Furthermore, the division and expansion of plant petal cells were regulated by many genes, the expression levels of which were mostly affected by plant hormones, so further analysis of DEGs related to plant hormones was performed (Additional file 9: Table S4). The auxin response genes SAUR (c68047.graph_c0) and GH3 (c68304.graph_c0 and c80649.graph_c1) were up-regulated in the tubular type compared with the spoon or flat type. In addition, AP2/ERF (c77988.graph_c0, c76110.graph_c0, c65396.graph_c0, c76902.graph_c0, c70056.graph_c0, c70872.graph_c0, c80498.graph_c0, c66167.graph_c0 and c72903.graph_c0) and GA2OX1 (c66798.graph_c0) also displayed the highest expression levels in the tubular type and relatively low expression levels in the spoon and flat types, and PYRABACTIN-like 4 (PYL4, c70076.graph_c0) and BRASSINOSTEROID INSENSITIVE1-ASSOCIATED RECEPTOR KINASE 1 (BAK1, c70397.graph_c0) showed the lowest expression levels in the spoon type.
qRT-PCR validation of DEGs related to ray floret morphogenesis
To identify key genes affecting ray floret types, 15 transcripts were selected as representatives of DEGs and analyzed in tubular, spoon and flat ray florets of CVZ (Fig. 1c) using qRT-PCR (Additional file 10: Fig.

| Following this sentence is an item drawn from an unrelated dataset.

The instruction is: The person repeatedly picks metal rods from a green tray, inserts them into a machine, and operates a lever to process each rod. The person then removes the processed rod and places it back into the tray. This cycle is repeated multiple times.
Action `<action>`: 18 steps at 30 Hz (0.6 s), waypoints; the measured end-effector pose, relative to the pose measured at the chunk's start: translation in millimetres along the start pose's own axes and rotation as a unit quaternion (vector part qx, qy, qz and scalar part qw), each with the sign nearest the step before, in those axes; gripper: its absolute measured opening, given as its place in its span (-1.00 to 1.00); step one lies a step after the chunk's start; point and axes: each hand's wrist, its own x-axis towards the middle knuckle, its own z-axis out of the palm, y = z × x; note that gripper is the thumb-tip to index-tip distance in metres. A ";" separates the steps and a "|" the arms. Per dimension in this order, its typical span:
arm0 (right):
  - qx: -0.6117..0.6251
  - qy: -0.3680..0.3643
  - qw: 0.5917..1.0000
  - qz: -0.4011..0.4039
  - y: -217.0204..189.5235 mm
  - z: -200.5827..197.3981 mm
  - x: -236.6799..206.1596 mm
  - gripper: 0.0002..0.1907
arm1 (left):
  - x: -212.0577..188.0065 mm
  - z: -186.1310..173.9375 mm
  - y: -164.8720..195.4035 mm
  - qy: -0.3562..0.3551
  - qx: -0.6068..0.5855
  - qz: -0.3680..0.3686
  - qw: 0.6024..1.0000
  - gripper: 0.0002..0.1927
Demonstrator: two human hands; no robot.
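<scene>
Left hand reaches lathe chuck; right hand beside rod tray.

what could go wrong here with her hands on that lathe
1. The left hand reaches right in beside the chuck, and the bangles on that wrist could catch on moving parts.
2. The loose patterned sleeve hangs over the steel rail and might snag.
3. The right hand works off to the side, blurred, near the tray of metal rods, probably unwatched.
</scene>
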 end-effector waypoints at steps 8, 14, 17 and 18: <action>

S6). To further investigate the involvement of these genes in ray floret morphogenesis, qRT-PCR was performed in ray floret petals at R1-R5 stage of CVW and CVT (Fig. 1a, b). ERF4 (c65396.graph_c0), the expression level of which gradually increased with the gradual development of the ray florets, was expressed at high levels in CVT compared with CVW. Four genes, including WRI1 (c80498.graph_c0), RAP2–3 (c77988.graph_c0), ERF098 (c66167.graph_c0), and ERF5 (c70056.graph_c0), showed similar uniform expression patterns, which the expression levels of these genes all showed a tendency to increase and then decrease during the five opening stages and higher enrichment in CVT (Fig. 9). Moreover, SAUR71 (c68047.graph_c0), GH3.5 (c68304.graph_c0) and GH3 (c80649.graph_c1) had higher expression levels in ray floret petals of CVT than CVW (Fig. 10). Additionally, GA2OX1(c66798.graph_c0) also showed a high expression in CVT ray floret petals. The above results further indicated that these genes were involved in the morphogenesis of ray florets and regulated the morphological differences of the tubular, spoon and flat types.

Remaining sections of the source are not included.